-- EXERCISE OBJECTIVE --
For the records below, output each line exactly as it appears, from the first through the line with "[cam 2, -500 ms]".

-- DATA EXTRACT --
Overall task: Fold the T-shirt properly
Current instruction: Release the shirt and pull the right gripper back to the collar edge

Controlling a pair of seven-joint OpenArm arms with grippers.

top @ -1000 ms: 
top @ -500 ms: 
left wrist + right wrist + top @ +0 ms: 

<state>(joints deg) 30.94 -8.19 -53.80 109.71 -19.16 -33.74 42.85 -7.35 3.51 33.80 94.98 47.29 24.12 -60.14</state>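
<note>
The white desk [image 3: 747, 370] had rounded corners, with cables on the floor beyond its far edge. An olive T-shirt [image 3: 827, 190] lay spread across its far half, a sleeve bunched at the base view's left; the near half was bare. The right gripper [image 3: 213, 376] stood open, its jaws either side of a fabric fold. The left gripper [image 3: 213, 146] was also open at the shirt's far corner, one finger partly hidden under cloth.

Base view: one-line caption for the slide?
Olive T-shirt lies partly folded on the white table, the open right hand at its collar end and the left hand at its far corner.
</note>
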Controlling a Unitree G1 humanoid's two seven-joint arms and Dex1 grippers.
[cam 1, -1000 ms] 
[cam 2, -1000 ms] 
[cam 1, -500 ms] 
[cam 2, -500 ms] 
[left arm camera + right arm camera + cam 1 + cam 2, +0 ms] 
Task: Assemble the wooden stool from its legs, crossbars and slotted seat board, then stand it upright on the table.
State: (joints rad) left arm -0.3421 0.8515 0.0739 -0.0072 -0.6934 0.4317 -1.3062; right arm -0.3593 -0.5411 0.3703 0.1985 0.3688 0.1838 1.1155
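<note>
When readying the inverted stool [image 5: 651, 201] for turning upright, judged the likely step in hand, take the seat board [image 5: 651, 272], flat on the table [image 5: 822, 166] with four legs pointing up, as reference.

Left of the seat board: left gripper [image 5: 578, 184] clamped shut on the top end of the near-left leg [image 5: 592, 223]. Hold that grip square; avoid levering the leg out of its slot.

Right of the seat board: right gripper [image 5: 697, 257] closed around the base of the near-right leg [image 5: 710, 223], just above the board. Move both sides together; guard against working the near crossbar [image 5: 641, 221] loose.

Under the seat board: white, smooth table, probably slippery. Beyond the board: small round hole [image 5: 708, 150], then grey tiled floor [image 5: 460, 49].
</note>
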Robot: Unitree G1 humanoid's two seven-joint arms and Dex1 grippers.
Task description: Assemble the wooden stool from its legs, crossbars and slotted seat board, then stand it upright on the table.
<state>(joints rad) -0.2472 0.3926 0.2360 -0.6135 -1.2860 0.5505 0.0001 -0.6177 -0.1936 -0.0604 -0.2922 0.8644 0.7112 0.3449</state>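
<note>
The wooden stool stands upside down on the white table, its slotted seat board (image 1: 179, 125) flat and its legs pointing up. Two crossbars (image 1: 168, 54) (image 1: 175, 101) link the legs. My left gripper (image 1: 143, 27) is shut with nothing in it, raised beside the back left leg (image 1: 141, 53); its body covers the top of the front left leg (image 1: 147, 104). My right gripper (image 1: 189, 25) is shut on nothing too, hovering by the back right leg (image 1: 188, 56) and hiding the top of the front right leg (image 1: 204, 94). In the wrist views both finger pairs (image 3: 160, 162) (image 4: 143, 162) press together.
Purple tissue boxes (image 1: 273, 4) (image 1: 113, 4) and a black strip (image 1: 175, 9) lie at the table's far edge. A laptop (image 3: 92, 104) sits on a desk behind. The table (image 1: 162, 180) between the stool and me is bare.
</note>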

-- TASK OUTPUT --
Overall task: Fold the T-shirt properly
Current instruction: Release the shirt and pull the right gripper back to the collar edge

Controlling a pair of seven-joint OpenArm arms with grippers.

top @ -1000 ms: 
top @ -500 ms: 
left wrist + right wrist + top @ +0 ms: 

<state>(joints deg) 30.94 -8.19 -53.80 109.71 -19.16 -33.74 42.85 -7.35 3.51 33.80 94.98 47.29 24.12 -60.14</state>
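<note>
The white desk [image 3: 747, 370] had rounded corners, with cables on the floor beyond its far edge. An olive T-shirt [image 3: 827, 190] lay spread across its far half, a sleeve bunched at the base view's left; the near half was bare. The right gripper [image 3: 213, 376] stood open, its jaws either side of a fabric fold. The left gripper [image 3: 213, 146] was also open at the shirt's far corner, one finger partly hidden under cloth.

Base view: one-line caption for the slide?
Olive T-shirt lies partly folded on the white table, the open right hand at its collar end and the left hand at its far corner.
</note>
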Controlling a Unitree G1 humanoid's two seven-joint arms and Dex1 grippers.
[cam 1, -1000 ms] 
[cam 2, -1000 ms] 
[cam 1, -500 ms] 
[cam 2, -500 ms] 

Nothing more will be written for this answer.